What to shoot on location

Everyone knows what it’s like to arrive at the location with a limited amount of time, and try to get the shots you need for your story.

Everyone also knows that “sinking feeling” when you get back to the edit machine and you wonder: “what shot do I use here?” And you don’t know. Because you didn’t shoot it!

There’s no guarantee you’ll always get all the shots you need in editing.

But there are tools you can use to make sure you get most of the shots you need to make your piece visually complete. 


Train yourself to observe the world around you. Look for the things that make a particular location unique. Shoot them.

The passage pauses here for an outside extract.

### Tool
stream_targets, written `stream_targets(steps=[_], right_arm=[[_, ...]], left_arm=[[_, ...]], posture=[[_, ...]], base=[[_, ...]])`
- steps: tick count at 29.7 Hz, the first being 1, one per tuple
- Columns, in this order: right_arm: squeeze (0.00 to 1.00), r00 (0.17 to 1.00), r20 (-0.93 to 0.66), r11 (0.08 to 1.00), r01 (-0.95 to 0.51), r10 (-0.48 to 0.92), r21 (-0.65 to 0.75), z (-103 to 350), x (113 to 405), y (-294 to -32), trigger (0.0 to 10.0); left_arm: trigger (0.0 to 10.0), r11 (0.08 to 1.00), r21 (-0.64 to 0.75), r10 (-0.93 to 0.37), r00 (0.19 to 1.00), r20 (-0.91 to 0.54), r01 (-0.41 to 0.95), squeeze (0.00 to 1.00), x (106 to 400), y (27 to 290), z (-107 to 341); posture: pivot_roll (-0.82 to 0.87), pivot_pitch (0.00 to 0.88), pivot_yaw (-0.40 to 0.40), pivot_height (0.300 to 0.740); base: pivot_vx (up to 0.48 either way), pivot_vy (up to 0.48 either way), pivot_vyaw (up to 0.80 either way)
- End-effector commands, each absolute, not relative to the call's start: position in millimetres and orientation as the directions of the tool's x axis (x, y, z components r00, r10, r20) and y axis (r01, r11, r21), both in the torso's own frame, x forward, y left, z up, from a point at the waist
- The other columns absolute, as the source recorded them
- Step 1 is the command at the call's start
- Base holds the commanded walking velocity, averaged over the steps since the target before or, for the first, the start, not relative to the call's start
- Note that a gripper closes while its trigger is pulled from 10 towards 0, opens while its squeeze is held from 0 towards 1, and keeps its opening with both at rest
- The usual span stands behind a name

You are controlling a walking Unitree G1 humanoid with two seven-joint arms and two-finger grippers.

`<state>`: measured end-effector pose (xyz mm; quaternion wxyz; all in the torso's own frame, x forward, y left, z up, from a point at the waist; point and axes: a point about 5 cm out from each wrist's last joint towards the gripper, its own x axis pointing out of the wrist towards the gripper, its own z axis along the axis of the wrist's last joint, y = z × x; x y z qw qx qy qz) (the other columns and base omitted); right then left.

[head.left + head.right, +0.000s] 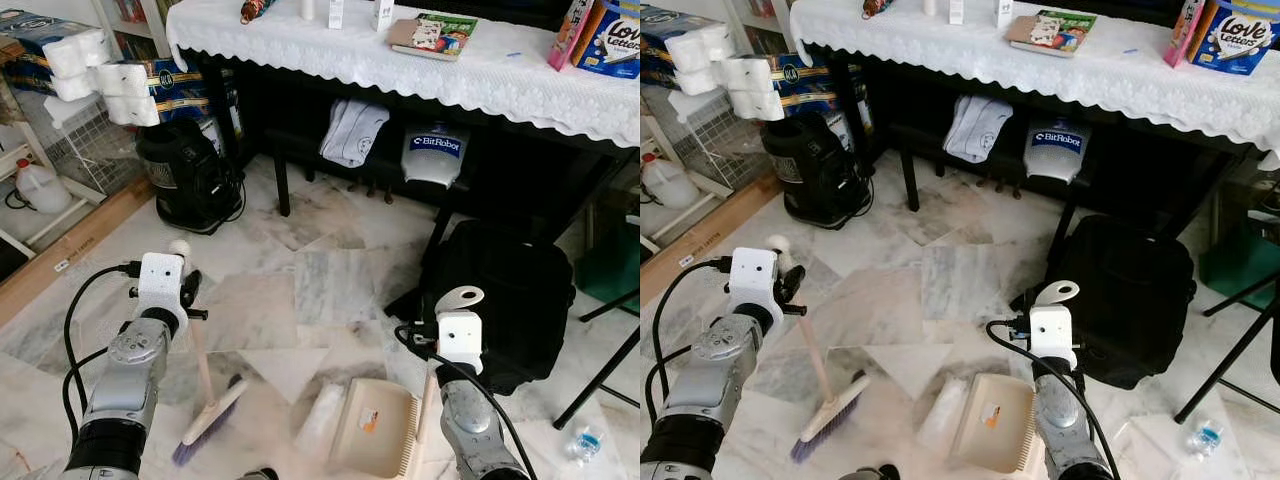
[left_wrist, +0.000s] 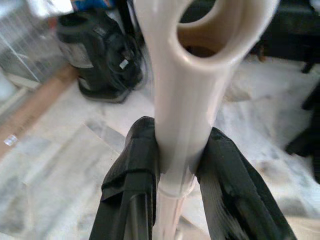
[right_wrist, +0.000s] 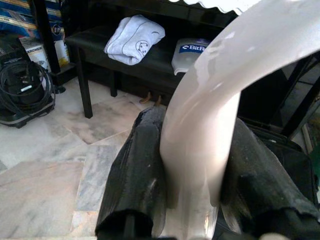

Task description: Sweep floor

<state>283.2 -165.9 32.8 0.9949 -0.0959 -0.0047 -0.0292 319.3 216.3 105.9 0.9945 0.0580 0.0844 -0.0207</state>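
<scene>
Broom [image 1: 205, 400] clamped in left end effector [image 2: 181, 165], dustpan [image 1: 375, 425] handle gripped by right end effector [image 3: 195, 170], "BitRobot" bag [image 1: 436, 152] (under table [image 1: 480, 75]).

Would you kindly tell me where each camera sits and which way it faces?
Left and right eye views: on the head, facing forward and down at the marble floor; both arms show, with broom and dustpan.
Left wrist view: along the left gripper, shut on the broom handle.
Right wrist view: along the right gripper, shut on the dustpan handle.
Shared: the black vacuum.
</scene>
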Motion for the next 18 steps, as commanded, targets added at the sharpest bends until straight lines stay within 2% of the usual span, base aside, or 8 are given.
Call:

Observing what’s unique about a location like signs, symbols, and details– and shooting them– all add insight. And they help your viewers understand your story better.

To do the best story possible, meaning the story that has impact and viewers might even remember, you’ve got to think not only about your text, but very seriously about your pictures, and not only when you are editing– especially while you are shooting. 

That means always work in partnership with your photographer. Talk together about the pictures you’ll need for your story. Tell him your ideas– and get his ideas– to tell your story visually.


At the location, try to document processes as they happen naturally.

Recognize each step of any process and shoot as many of them as possible. In editing, arrange the shots in the order in which they happen.

A basic example is here in my office. Here’s a process: I stand up and walk in front of my desk.

The steps of the process are:

1. Sitting down at desk
2. Standing up
3. Walking around desk
4. Standing in front of my desk

Try to get each step, 1,2,3 and 4 when shooting. Then, put them together logically in editing.

People understand everyday processes and can recognize them. Documenting a process as it happens naturally is a very effective tool for explaining your story visually to the viewer.


Keep in mind that shots do not go together in a random way, but logically.

This logical structure is called a sequence. Sequences are the method you use to get to your sound bite.

wide shot/medium shot/tight shot/sound bite

tight shot/medium shot/wide shot/sound bite

And so on. When observing what makes a location unique and shooting that, also remember to think in terms of sequences  (wide/medium/tight) to get to your sound bites.

At each location get a wide shot (establishing shot), get medium shots, get tight shots (close-ups), and get cutaways (shots that don’t show the interview subject’s face– they compress time in editing), as well as your interview.

Observe what’s unique, document processes step by step, and edit it all together in logical sequences. They all help tell your story more visually.